Your assignment: Output the line with "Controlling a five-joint" and every following line to the end of the material, exactly as they appear.

Stored data:
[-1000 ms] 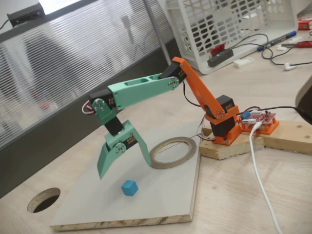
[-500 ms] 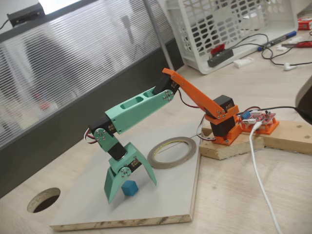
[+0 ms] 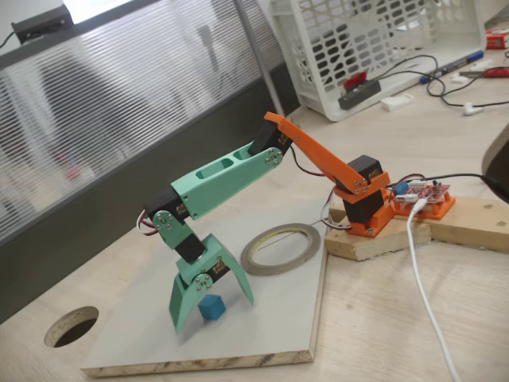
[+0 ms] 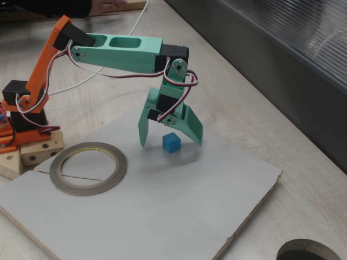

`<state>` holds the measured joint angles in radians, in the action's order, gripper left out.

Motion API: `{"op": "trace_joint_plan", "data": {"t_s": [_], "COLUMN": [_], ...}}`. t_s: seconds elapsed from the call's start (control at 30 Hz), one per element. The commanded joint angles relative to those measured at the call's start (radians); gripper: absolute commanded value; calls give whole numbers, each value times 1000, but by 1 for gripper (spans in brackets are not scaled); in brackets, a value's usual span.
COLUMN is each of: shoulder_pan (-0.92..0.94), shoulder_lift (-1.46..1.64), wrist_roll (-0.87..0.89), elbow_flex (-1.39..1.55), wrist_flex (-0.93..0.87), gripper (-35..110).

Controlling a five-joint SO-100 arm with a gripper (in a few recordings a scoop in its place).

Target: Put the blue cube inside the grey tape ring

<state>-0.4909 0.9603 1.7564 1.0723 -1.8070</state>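
Observation:
The blue cube rests on the grey board. My green gripper points down over it, open, one finger on each side of the cube with a gap to both. The fingertips sit at or just above the board. The grey tape ring lies flat on the same board, a few cube widths away, toward the arm's orange base. Nothing is inside the ring.
The grey board lies on a wooden tabletop with a round dark hole near its corner. A white cable runs past the wooden base block. A white basket stands at the back.
One second ago the gripper hung above and left of the cube. It came down around the cube. In the last half second it barely moved.

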Motion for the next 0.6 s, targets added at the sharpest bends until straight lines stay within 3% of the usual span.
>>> {"op": "trace_joint_plan", "data": {"t_s": [0.0, 0.3, 0.57], "shoulder_pan": [-8, -5, -5], "shoulder_lift": [29, 31, 25], "wrist_roll": [15, 9, 15], "elbow_flex": [-11, -120, -137], "wrist_flex": [-5, 198, 215], "gripper": [86, 44, 31]}}
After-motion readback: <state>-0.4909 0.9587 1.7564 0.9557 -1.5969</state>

Solution for this task:
Controlling a five-joint SO-100 arm with a gripper (in a few recordings a scoop in its place).

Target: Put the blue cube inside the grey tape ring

<state>-0.4909 0.9603 1.7564 1.0723 -1.8070</state>
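Observation:
The blue cube rests on the grey board. My green gripper points down over it, open, one finger on each side of the cube with a gap to both. The fingertips sit at or just above the board. The grey tape ring lies flat on the same board, a few cube widths away, toward the arm's orange base. Nothing is inside the ring.
The grey board lies on a wooden tabletop with a round dark hole near its corner. A white cable runs past the wooden base block. A white basket stands at the back.
One second ago the gripper hung above and left of the cube. It came down around the cube. In the last half second it barely moved.
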
Motion for the next 0.6 s, targets added at the sharpest bends until straight lines stay within 3% of the usual span.
>>> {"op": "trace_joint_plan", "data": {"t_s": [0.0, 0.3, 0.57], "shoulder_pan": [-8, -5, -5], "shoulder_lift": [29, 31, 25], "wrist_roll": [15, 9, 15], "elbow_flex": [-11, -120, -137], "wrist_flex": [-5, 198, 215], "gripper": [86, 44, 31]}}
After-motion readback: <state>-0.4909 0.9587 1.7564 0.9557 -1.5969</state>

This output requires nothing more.